Given below is a brief biography of Rosa Parks, well known as the ‘Mother of the Modern Day Civil Rights Movement’. Rosa Parks’ accomplishments are being one of the pioneers in the movement for creating racial equality in the United States of America. The Rosa Parks timeline marks a radical change in the outlook and treatment of African American people within the United States of America.
Rosa Parks: Childhood Rosa Louise McCauley was born on the 4th of February, 1913 to James McCauley (a carpenter) and Leona Edwards (a teacher). When her parents separated, she and her younger brother Sylvester, moved with their mother to their grandmother’s farm in Pine Level, Alabama. Homeschooled till she was eleven, Rosa moved on to the Alabama State Teachers College for Negroes for her secondary education. However, she had to drop out subsequently, as she had to care for her sick grandmother and then her mother.
Rosa Parks: History Created In 1932, Rosa married Raymond Parks, who was a barber in Montgomery. He was a member of the National Association for the Advancement of Colored People (NAACP).
Rosa Parks took on various jobs from being a domestic worker to a housekeeper to a seamstress to a hospital aide. She even finished her high school education, with her husband’s support in 1933.
In 1943, Rosa Parks joined the NAACP and was elected to be the volunteer secretary to the president of the association, Edgar Nixon.
Throughout her life, Rosa had seen the segregation between the white and the black people – the life of those times was marked by such color oriented discrimination on a daily basis on every level of existence. She had seen it happen in schools and colleges, in the workplace and even in the public transport.
In the public transport buses, the system of segregation was quite unusual. The first four rows of seats were reserved for white people. The rest were for the black people. A movable board was placed in the bus indicating the sections reserved for each color. When the number of white people on the bus increased, the board was moved back, and more seats would become available for the white people. The black people in those seats either had to move to the back of the bus, or stand or leave the bus.
On the 1st of December, 1955, Rosa and four other people were sitting in the beginning seats of the black section of the bus. When more white people climbed in the bus, the driver moved the board back and asked these four to get up. The other three complied, while Rosa Parks refused to give up her seat. The driver called the police and had her arrested.

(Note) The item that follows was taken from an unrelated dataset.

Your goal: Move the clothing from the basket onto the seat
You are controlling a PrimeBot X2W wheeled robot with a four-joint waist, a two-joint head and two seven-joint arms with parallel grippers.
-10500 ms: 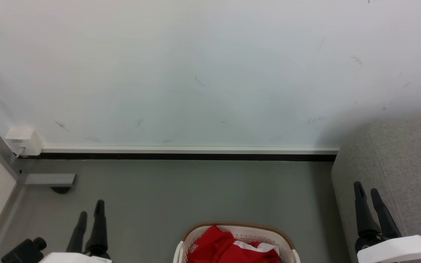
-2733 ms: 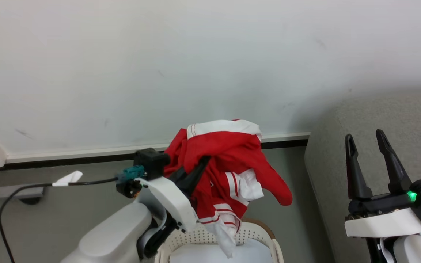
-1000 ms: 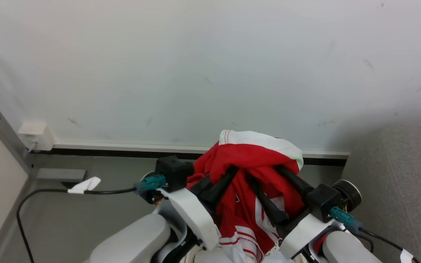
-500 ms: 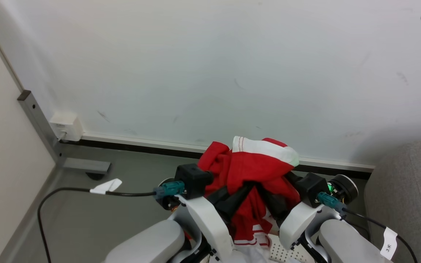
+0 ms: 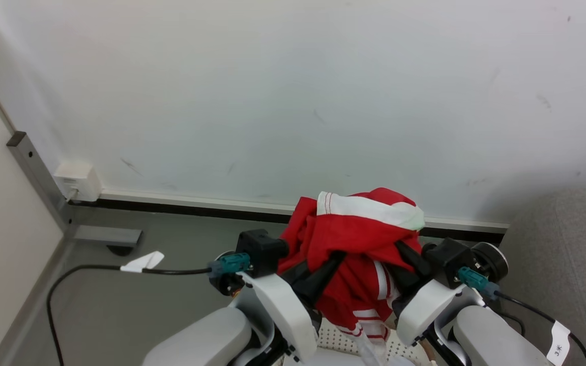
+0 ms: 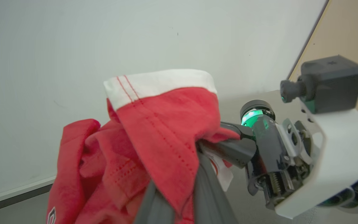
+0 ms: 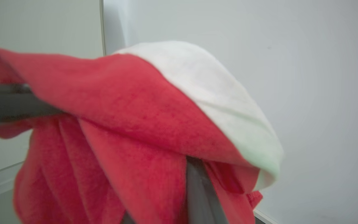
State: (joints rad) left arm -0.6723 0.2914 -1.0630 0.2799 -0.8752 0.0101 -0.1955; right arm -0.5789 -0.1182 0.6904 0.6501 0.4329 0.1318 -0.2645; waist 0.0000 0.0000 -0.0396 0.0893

This began a nationwide movement that launched the career of none other than Martin Luther King Jr. and a 382 day long Montgomery Bus Boycott. This paved the way for the removal of the racist and discriminatory attitude within the United States of America.
On the 13th of November, 1926, the United States Supreme Court passed a court order which deemed the racial segregation on buses to be unconstitutional. The order reached Montgomery on the 20th of December, 1926 and the bus boycott ended the next day.
Throughout those days of the trial and for many days after that, Rosa Parks and her NAACP associates, including Martin Luther King Jr. suffered many attacks from the segregationists.
But life for Rosa Parks and her husband became very difficult. The both of them lost their jobs. After the trial, they moved to Hampton, Virginia and then to Detroit. Rosa Parks worked as a seamstress. In 1965, she was appointed as a secretary and receptionist in the congressional office of the African American U.S. Representative John Conyers. She worked there till she retired in 1988.
In 1977, Raymond Parks had died of cancer. In 1987, Rosa Parks and Elaine Eason Steele co-founded the Rosa and Raymond Parks Institute for Self Development.
In 1992 Rosa Parks published her autobiography titled ‘Rosa Parks: My Story’ and in 1995 another of her memoirs titled ‘Quiet Strength’ was published. The autobiography details the life of Rosa Parks till her decision to not give up her seat on the bus, while the memoirs talk about the part played by faith in her life.
She received many honors, late in her lifetime, including the Presidential Medal of Freedom by Bill Clinton in 1996.
Rosa Parks: Death Rosa Parks died on 24th of October, 2005 in Detroit. She was 92 years old and suffering from progressive dementia.
Rosa Parks’ biography is a picture of a woman who had the strength and the courage to stand for what was right and correct.